All Products
Search
Document Center

Dynamic Content Delivery Network:Configure the bot management module

Last Updated:Jan 04, 2024

You can configure the bot management module to create anti-crawler rules for websites, HTML5 pages, and native iOS and Android apps.

Prerequisites

Configure anti-crawler rules for websites

If your web pages, HTML5 pages, or HTML5 apps are accessible from browsers, you can configure anti-crawler rules for the websites to protect your services from malicious crawlers.

  1. Log on to the DCDN console.

  2. In the left-side navigation pane, choose WAF > Protection Policies.

  3. On the Protection Policies page, click Create Policy.

  4. On the Create Policy page, configure the parameters. The following table describes the parameters.

  5. Section

    Parameter

    Description

    Policy Information

    Policy Type

    Select Bot Management.

    Policy Name

    The name of the protection policy. The name can be up to 64 characters in length and can contain letters, digits, and underscores (_).

    Global Configurations

    Service Type

    Select Websites.
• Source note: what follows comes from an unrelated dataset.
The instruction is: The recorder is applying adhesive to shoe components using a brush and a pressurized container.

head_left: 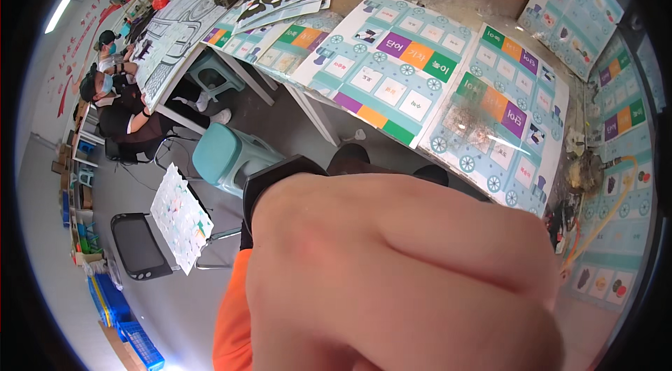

This way, WAF protects web pages, HTML5 pages, and HTML5 apps.

    Web SDK Integration

    • Automatic Integration (Recommended)

      WAF provides Web SDK for JavaScript to improve protection performance and prevent incompatibility issues.

      If you enable automatic integration, WAF automatically references the SDK in the HTML pages of the website that you want to protect. Then, the SDK collects information such as browser information, probe signatures, and malicious behaviors. Sensitive information is not collected. WAF detects and blocks malicious crawlers based on the collected information.

    • Manual Integration

      If automatic integration is not supported, you can use manual integration.

    For more information, see Integrate the Web SDK into web applications.

    Traffic Characteristics

    You can add match conditions to identify traffic that is destined for the domain name of the website that you want to protect. To add a condition, you must specify the match field, logical operator, and match content. The match field is a header field of HTTP requests. For more information about match fields, see Match conditions.

    Legitimate Bot Management

    Spider Whitelist

    After you enable this feature, the crawler library is dynamically updated and contains the crawler IP addresses of mainstream search engines, including Google, Baidu, Sogou, 360, Bing, and Yandex.

    After you select search engines, requests that are sent from the crawler IP addresses of the search engines are sent to the origin server. Then, the bot management module no longer checks the requests.

    Bot Characteristic Detection

    Script-based Bot Block (JavaScript)

    After you enable this feature, WAF performs JavaScript validation on clients. To prevent simple script-based attacks, traffic from non-browser tools that cannot run JavaScript is blocked.

    Advanced Bot Defense (Dynamic Token-based Authentication)

    After you enable this feature, WAF verifies the signature of each request. Requests that fail signature verification are blocked. Signature Verification Exception is selected by default and cannot be cleared. Requests that do not contain signatures or requests that contain invalid signatures are detected. You can also select Signature Timestamp Exception and WebDriver Attack.

    Bot Behavior Detection

    AI Intelligent Protection

    After you enable this feature, the intelligent protection engine analyzes access traffic and performs machine learning. Then, a blacklist or a protection rule is generated based on the analysis results and learned patterns.

    • Monitor: The anti-crawler rule allows traffic that matches the rule and records the traffic in security reports.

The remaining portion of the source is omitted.